▸ **EXERCISE PROMPT**: Find all the lines in the entries below that hold the word "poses" and copy them.

(Recorded data)
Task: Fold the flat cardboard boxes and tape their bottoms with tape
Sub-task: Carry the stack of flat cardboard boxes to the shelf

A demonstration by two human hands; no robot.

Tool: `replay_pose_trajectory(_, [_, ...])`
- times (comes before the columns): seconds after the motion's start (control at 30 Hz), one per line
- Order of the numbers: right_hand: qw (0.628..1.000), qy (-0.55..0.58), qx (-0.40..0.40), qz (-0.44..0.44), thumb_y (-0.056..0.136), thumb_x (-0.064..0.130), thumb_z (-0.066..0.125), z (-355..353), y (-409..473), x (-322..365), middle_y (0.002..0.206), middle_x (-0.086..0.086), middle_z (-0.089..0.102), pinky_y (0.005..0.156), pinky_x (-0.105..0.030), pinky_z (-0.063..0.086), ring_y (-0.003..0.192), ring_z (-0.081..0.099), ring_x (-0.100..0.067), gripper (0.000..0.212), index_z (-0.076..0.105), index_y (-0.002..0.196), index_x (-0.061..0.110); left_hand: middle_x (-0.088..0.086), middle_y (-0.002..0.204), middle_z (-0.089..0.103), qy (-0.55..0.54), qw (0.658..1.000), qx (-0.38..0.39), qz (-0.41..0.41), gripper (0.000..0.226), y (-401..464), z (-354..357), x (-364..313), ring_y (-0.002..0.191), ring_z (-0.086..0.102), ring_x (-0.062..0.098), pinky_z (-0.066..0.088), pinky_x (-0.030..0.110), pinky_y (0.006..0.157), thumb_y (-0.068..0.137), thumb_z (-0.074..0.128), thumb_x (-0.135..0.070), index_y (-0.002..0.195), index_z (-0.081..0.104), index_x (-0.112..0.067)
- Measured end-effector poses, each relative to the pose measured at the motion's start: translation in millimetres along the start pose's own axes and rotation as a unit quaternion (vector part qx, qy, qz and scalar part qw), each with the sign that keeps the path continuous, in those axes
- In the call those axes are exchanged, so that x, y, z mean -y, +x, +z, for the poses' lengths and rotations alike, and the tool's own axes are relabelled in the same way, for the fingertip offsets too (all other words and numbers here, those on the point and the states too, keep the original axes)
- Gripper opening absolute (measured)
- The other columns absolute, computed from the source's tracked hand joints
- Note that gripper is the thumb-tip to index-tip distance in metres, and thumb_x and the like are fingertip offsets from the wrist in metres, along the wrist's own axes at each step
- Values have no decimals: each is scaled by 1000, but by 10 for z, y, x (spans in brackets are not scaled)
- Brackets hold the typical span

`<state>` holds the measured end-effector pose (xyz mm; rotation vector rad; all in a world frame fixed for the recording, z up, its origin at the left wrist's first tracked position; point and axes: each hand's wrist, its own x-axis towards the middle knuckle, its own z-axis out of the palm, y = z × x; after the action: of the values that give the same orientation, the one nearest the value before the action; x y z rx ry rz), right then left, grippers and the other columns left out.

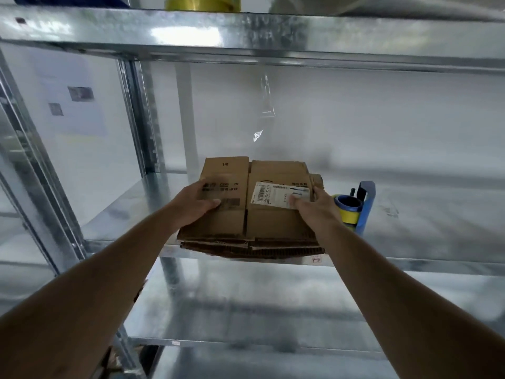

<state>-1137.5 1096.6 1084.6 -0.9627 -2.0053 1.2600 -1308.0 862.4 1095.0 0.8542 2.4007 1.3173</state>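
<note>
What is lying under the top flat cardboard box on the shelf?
More flattened cardboard lies under the top box; only its front edges show. How many pieces, I cannot tell: the box covers them.

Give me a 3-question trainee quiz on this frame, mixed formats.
1. True or false: the flat cardboard boxes lie stacked on the metal shelf.
2. Multiple choice: where is the blue tape dispenser relative to the stack? A) on top of it B) to its right on the same shelf C) on the shelf above
3. Short answer: which hand touches the white shipping label?

Key
1. True; the stack overhangs the shelf's front edge slightly.
2. B
3. The right hand; the left hand rests on the top box's left half.
</note>
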Motion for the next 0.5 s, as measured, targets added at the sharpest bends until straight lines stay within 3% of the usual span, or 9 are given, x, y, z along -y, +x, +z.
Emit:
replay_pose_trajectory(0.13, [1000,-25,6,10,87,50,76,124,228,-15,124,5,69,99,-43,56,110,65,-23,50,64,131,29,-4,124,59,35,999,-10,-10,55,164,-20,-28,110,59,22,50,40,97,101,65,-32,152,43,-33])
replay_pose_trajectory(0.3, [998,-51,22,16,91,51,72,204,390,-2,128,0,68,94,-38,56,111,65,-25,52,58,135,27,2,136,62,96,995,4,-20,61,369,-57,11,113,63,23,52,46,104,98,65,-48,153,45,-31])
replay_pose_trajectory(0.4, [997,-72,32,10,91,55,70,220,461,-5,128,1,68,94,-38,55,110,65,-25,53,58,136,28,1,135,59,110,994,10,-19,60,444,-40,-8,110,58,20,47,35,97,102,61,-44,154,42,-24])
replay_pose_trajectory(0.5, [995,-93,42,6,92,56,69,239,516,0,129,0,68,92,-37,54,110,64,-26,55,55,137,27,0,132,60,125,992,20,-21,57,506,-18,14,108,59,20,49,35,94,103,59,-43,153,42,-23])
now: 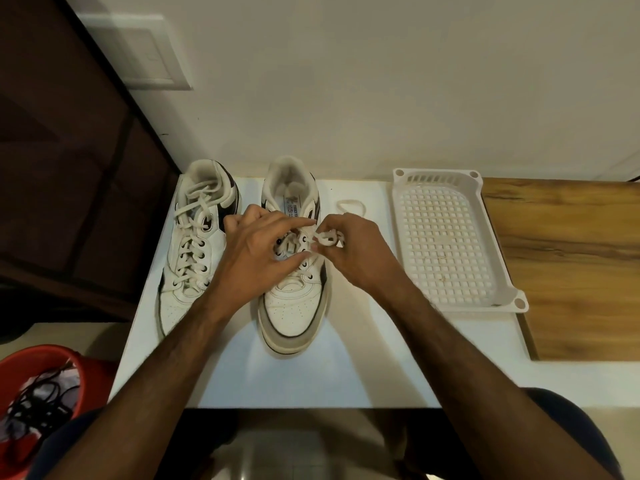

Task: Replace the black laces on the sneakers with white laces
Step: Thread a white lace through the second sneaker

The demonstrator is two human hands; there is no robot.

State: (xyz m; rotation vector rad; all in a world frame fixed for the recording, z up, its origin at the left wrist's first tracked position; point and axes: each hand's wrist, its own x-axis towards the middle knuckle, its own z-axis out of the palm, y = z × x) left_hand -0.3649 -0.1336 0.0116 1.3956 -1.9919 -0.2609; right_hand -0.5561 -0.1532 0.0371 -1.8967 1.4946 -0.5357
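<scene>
Two white sneakers with black trim stand side by side on a white table (pixel 346 368), toes towards me. The left sneaker (pixel 194 244) is fully threaded with a white lace. The right sneaker (pixel 294 306) has a white lace (pixel 327 237) partly threaded through its lower eyelets. My left hand (pixel 252 258) lies over the right sneaker's eyelets with its fingers curled at the lace. My right hand (pixel 349 254) pinches a bunched loop of that lace at the shoe's right side. The eyelets under my fingers are hidden.
A white perforated plastic tray (pixel 446 237) lies to the right, half on a wooden surface (pixel 571 265). A loop of white lace (pixel 351 206) rests on the table between shoe and tray. A red bucket (pixel 45 358) at lower left holds black laces (pixel 38 400).
</scene>
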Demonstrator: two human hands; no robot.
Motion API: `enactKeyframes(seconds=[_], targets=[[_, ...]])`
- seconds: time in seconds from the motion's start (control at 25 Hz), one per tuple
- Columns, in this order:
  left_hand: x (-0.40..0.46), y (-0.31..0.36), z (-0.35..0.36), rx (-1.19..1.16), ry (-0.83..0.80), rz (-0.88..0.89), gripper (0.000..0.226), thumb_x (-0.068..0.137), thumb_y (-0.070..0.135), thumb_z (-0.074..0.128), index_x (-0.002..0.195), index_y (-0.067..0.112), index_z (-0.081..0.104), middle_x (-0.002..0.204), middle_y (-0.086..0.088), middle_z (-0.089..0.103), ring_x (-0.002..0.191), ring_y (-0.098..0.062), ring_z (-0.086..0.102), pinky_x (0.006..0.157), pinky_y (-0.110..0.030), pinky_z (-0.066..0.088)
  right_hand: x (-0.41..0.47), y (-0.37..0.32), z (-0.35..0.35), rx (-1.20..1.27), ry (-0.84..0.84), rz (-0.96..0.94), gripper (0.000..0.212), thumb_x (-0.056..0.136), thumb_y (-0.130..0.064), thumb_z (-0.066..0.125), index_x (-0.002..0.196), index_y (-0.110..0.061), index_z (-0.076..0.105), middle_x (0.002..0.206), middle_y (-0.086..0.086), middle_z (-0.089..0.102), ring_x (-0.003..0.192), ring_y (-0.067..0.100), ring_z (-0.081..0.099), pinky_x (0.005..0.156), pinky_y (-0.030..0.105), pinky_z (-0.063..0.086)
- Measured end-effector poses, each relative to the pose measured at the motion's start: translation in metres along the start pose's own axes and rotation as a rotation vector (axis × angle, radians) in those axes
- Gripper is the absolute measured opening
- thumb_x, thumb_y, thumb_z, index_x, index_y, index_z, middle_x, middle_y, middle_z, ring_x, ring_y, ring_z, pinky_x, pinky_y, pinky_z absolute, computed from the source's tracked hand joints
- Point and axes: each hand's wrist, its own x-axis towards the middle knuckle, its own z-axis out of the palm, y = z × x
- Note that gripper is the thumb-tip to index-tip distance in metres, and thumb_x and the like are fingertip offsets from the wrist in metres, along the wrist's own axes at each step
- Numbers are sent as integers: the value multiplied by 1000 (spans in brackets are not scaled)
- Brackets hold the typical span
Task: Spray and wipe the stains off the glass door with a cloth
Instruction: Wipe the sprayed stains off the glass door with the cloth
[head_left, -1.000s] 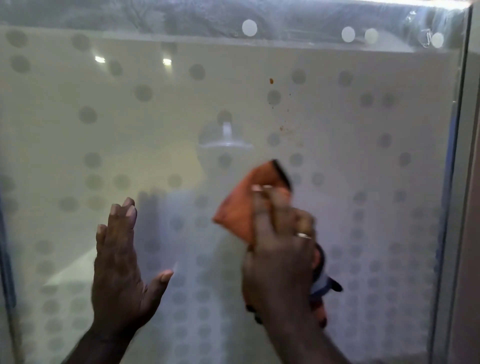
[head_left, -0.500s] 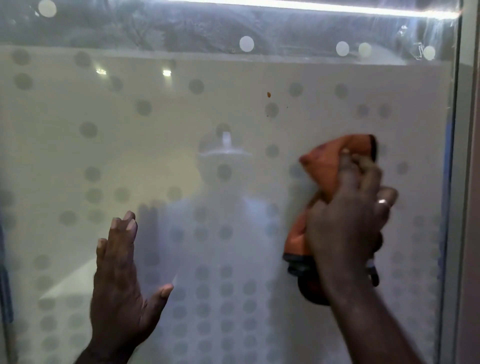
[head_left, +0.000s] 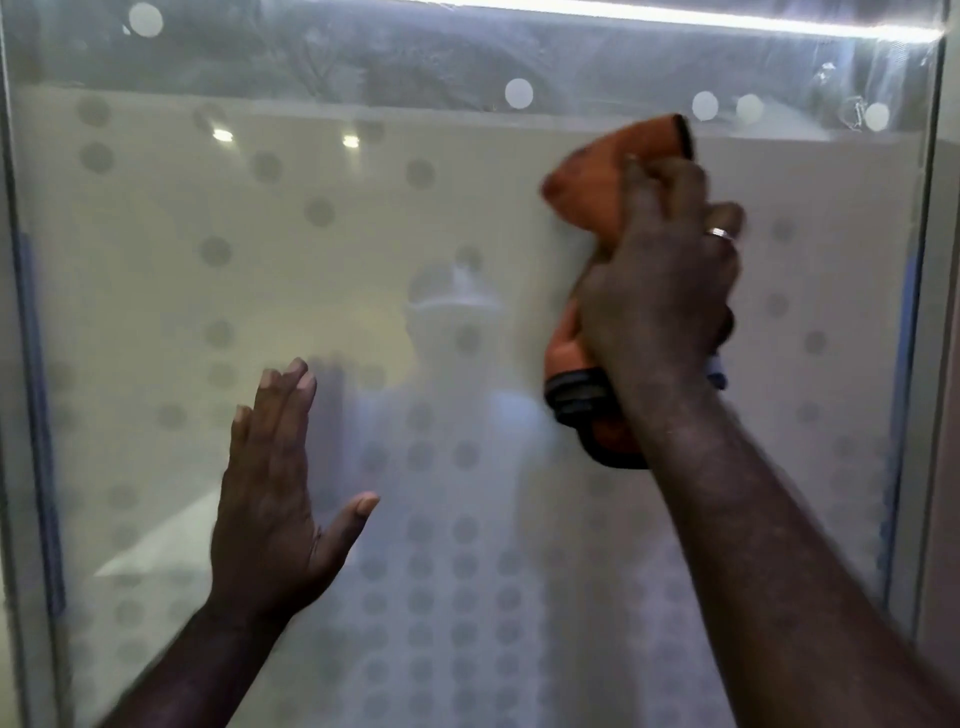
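A frosted glass door (head_left: 171, 291) with a pattern of grey dots fills the view. My right hand (head_left: 660, 291) presses an orange cloth with a black edge (head_left: 597, 182) against the upper right of the glass, just below the clear top band. The cloth's lower part (head_left: 576, 395) hangs under my palm. My left hand (head_left: 270, 509) lies flat on the glass at lower left, fingers spread, holding nothing. The small brown stains seen earlier are hidden by the cloth and hand. No spray bottle is in view.
The door frame (head_left: 943, 364) runs down the right edge, and another frame strip (head_left: 31, 415) runs down the left. A bright light strip (head_left: 727, 21) reflects along the top. A faint reflection of a person shows in the glass centre.
My right hand has swept the cloth up and to the right, from the centre of the glass over the stained spot. My left hand has stayed flat on the glass.
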Motion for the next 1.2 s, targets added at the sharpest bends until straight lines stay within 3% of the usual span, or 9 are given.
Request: enactKeyframes(seconds=[0.2,0.28,0.36,0.48,0.56,0.68,0.88,1.08,1.2], targets=[[0,-5,-11,34,20,3,80,95,60,33,155,11,15,160,-1,22,153,-20,10,124,-35,7,-46,10,-8,-23,-22,232,62,79,-8,51,140,-22,42,147,6,34,110,39,39,91,45,37],[-2,-5,-9,50,22,1,80,96,60,33,154,8,17,160,-2,23,153,-20,11,124,-36,7,-72,-21,-3,-20,-62,98,64,78,-7,53,140,-21,42,147,6,36,107,37,39,87,44,38],[-2,-4,-9,62,25,-1,79,96,59,33,154,7,18,159,-3,24,153,-21,12,124,-37,7,-82,-59,1,55,-93,-174,65,76,-6,51,139,-17,44,146,8,40,106,36,37,85,43,39],[-2,-3,-10,67,27,-7,79,96,60,33,153,7,19,159,-6,25,152,-22,12,124,-37,8,-45,-86,4,71,-105,-432,62,77,-6,39,139,-12,44,146,11,41,111,38,41,84,42,41],[-3,-4,-10,61,34,-5,79,96,60,33,153,7,20,158,-5,26,152,-22,13,124,-37,8,-5,-75,5,40,-63,-358,58,82,-7,41,140,-17,43,148,8,38,111,40,43,85,42,41],[-3,-5,-10,52,35,-4,79,96,60,32,152,5,21,158,-4,26,152,-21,12,124,-35,7,34,-13,3,12,8,-27,53,89,-17,40,139,-32,39,149,-1,34,113,39,42,88,47,43],[-3,-5,-9,35,33,-6,80,96,60,33,153,5,20,158,-5,26,152,-21,12,124,-36,6,11,96,-11,-20,3,183,50,83,-17,50,132,-22,44,139,8,37,115,42,40,92,52,43],[-5,-7,-9,14,43,-12,79,96,58,34,153,5,19,159,-3,22,152,-21,11,124,-37,7,-63,105,-13,56,13,275,59,82,-10,52,139,-23,40,143,6,35,116,39,36,92,49,39],[-4,-5,-9,-4,30,-23,79,96,58,34,153,4,19,159,-4,22,153,-20,10,124,-37,6,-111,87,-18,92,-90,307,69,78,-2,53,141,-24,39,146,4,32,117,40,34,85,50,43]])
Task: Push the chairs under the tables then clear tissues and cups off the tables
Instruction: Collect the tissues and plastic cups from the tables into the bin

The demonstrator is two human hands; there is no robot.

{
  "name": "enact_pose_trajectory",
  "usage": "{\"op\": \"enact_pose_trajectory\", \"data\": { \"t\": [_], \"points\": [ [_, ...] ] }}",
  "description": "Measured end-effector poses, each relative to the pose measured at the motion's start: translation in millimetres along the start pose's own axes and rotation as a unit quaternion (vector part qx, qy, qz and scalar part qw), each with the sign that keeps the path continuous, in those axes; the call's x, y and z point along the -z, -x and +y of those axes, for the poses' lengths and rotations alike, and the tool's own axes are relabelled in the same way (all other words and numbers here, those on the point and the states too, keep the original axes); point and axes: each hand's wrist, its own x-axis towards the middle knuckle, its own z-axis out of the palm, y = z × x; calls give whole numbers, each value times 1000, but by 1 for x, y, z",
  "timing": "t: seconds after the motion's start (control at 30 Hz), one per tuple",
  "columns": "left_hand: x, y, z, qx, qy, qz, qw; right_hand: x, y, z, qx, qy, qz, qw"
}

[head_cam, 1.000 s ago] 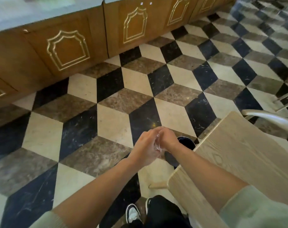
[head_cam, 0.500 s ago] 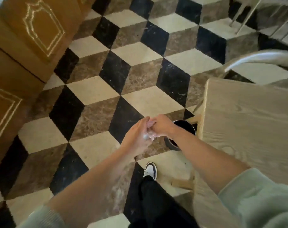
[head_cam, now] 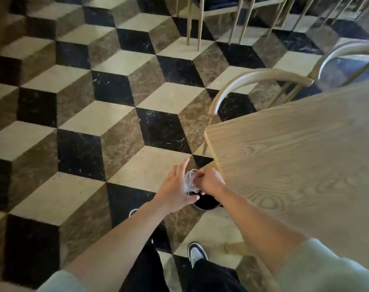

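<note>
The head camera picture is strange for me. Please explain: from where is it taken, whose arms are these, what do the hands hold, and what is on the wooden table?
The camera sits on a person's head and looks forward and down, so the two arms are that person's own. There is no machine. The left hand and right hand together hold a clear plastic cup above a dark round bin on the checkered floor. The visible part of the wooden table shows nothing on it. Curved-back chairs stand at its far side.
</note>
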Motion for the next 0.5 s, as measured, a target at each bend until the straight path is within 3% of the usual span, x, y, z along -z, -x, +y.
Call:
{"op": "enact_pose_trajectory", "data": {
  "t": [0.13, 0.33, 0.43, 0.5],
  "points": [
    [24, -46, -28, -13, -19, -136, 990, -15, -20, 19, -119, -50, 61, 990],
    [56, -100, -83, -48, -55, -224, 972, -63, -30, 40, -272, -111, 85, 952],
    [78, -118, -106, -61, -93, -252, 961, -72, -38, 36, -314, -254, 170, 899],
    [91, -130, -119, -59, -107, -269, 955, -74, -34, 30, -326, -254, 220, 884]
  ]
}}
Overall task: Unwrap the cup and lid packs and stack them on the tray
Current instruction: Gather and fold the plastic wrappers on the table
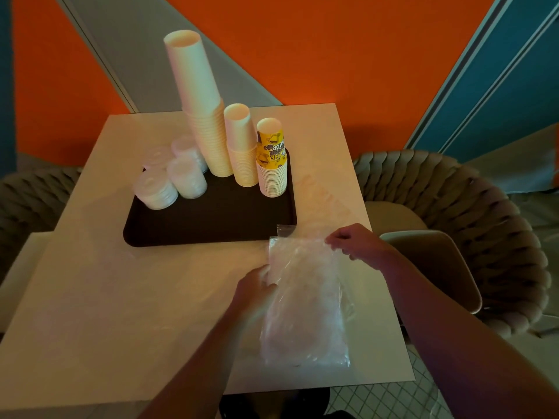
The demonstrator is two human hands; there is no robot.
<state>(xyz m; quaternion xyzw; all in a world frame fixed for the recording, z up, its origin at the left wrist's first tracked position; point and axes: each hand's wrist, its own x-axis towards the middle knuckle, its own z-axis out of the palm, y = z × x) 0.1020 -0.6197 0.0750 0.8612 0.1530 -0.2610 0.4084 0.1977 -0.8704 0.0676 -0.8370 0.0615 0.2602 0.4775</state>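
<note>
left hand point(255, 285): I had it reaching forward, fingers curled on the near-left edge of the clear plastic pack point(305, 300) | right hand point(352, 241): wrist bent inward, fingertips pinching the pack's far open end | pack: lay on the white table point(121, 282), just in front of the dark tray point(211, 219) holding cup stacks point(208, 128) and lid stacks point(169, 182)
</note>
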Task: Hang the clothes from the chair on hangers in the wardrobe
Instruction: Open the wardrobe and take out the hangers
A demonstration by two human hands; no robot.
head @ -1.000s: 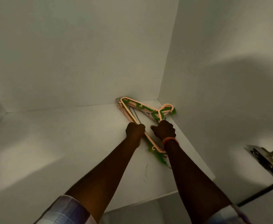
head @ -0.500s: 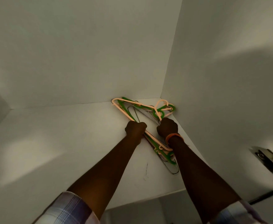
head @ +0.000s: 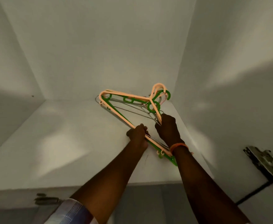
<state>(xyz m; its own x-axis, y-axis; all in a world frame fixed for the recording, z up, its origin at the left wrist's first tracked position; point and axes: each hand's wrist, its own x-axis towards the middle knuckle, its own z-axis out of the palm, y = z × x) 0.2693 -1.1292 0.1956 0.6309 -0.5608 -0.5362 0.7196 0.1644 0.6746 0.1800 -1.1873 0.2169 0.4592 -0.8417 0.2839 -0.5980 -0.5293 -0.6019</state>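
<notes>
A bundle of hangers (head: 124, 99), peach plastic, green plastic and thin metal wire, is tilted up off the white wardrobe shelf (head: 67, 143) near its back right corner. My left hand (head: 138, 135) is closed around the bundle's lower bar. My right hand (head: 167, 128), with an orange band at the wrist, grips the sloping arm just below the hooks (head: 161, 92). The hooks point toward the back corner. No clothes or chair are in view.
White wardrobe walls close in at the back (head: 100, 54), left and right (head: 229, 78). A metal door hinge (head: 260, 160) sits at the right edge, another hinge (head: 46, 199) below the shelf's front edge at lower left.
The hanger bundle has been lifted from lying flat on the shelf, its hook end now raised. Both hands have shifted their hold along it and pulled it slightly toward me.
</notes>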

▸ **TASK RESULT**:
- Measured end-effector poses, each relative to the pose measured at the motion's start: translation in millimetres along the start pose's own axes and rotation as a unit quaternion (vector part qx, qy, qz and scalar part qw), each with the sign that keeps the path continuous, in those axes
- In the call those axes are exchanged, so that x, y, z mean -y, +x, +z, for the poses' lengths and rotations alike, and the tool's own axes are relabelled in the same way, for the fingertip offsets too (all other words and numbers here, those on the point and the states too, keep the original axes)
- Measured end-effector poses, each relative to the pose measured at the motion's start: translation in metres along the start pose's own axes and rotation as a rotation vector (axis × angle, radians) in those axes
  "description": "Measured end-effector poses, each relative to the pose measured at the motion's start: translation in millimetres along the start pose's own axes and rotation as a unit quaternion (vector part qx, qy, qz and scalar part qw), each with the sign that keeps the path continuous, in those axes; the call's x, y and z point along the -z, -x and +y of those axes, for the poses' lengths and rotations alike, and the tool's own axes are relabelled in the same way (all other words and numbers here, those on the point and the states too, keep the original axes); point and axes: each hand's wrist, its own x-axis towards the middle knuckle, its own z-axis out of the palm, y = z × x; calls give whole numbers, each value times 1000, but by 1 for x, y, z",

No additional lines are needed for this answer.